TASK INSTRUCTIONS ::
Each line below with the word "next" needs to be copied.

Stored items
BEGIN
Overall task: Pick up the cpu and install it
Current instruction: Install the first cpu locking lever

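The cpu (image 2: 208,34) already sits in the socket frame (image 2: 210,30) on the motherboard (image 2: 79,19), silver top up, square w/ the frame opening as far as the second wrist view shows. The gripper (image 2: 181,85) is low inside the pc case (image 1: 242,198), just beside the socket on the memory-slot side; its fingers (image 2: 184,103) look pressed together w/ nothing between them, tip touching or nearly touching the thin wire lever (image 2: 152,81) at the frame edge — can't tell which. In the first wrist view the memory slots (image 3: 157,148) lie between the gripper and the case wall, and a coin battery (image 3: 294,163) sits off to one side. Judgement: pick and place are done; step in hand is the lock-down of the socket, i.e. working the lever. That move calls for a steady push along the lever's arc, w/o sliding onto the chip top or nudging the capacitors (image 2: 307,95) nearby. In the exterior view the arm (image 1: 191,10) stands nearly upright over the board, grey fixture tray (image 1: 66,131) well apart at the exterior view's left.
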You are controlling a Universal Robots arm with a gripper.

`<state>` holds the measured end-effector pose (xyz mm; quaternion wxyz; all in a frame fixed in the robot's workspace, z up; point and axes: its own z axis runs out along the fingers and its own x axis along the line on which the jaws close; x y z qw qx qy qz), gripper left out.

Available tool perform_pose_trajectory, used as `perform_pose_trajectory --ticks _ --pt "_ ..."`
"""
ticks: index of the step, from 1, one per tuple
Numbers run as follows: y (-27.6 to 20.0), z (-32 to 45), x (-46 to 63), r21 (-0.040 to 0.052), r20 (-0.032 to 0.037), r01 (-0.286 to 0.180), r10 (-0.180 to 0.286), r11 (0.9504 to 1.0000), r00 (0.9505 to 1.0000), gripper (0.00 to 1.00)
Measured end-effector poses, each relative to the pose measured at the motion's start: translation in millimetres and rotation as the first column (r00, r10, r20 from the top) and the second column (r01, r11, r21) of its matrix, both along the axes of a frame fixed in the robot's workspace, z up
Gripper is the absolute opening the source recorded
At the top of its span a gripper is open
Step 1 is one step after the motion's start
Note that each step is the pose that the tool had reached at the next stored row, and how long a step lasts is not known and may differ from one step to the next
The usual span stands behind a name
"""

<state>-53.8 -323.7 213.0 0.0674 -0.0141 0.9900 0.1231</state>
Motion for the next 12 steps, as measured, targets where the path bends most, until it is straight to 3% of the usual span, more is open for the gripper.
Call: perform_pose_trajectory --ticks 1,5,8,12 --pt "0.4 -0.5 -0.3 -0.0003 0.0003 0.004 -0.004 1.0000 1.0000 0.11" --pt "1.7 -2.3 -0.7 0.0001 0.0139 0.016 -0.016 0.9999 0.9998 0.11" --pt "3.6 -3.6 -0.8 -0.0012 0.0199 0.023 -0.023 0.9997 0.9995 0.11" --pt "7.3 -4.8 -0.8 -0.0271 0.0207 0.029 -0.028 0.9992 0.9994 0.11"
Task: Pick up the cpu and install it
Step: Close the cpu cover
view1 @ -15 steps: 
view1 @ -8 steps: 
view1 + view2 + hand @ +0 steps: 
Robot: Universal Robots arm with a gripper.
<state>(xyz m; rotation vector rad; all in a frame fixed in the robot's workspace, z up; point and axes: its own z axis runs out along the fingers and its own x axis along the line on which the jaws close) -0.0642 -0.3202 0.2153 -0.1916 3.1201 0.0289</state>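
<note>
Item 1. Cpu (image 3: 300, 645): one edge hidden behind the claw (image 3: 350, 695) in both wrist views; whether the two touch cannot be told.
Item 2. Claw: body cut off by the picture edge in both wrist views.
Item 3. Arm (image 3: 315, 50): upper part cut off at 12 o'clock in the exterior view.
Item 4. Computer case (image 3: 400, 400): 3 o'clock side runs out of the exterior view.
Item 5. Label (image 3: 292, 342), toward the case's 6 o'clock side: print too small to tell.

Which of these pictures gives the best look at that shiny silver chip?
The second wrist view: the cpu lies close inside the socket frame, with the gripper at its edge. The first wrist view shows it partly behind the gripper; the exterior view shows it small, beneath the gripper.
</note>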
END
RESPONSE FOR THIS EXERCISE ::
Note that each step is the pose that the tool had reached at the next stored row, and how long a step lasts is not known and may differ from one step to the next
Motion for the next 12 steps, as measured, targets where the path bends most, until it is straight to 3% of the usual span, more is open for the gripper.

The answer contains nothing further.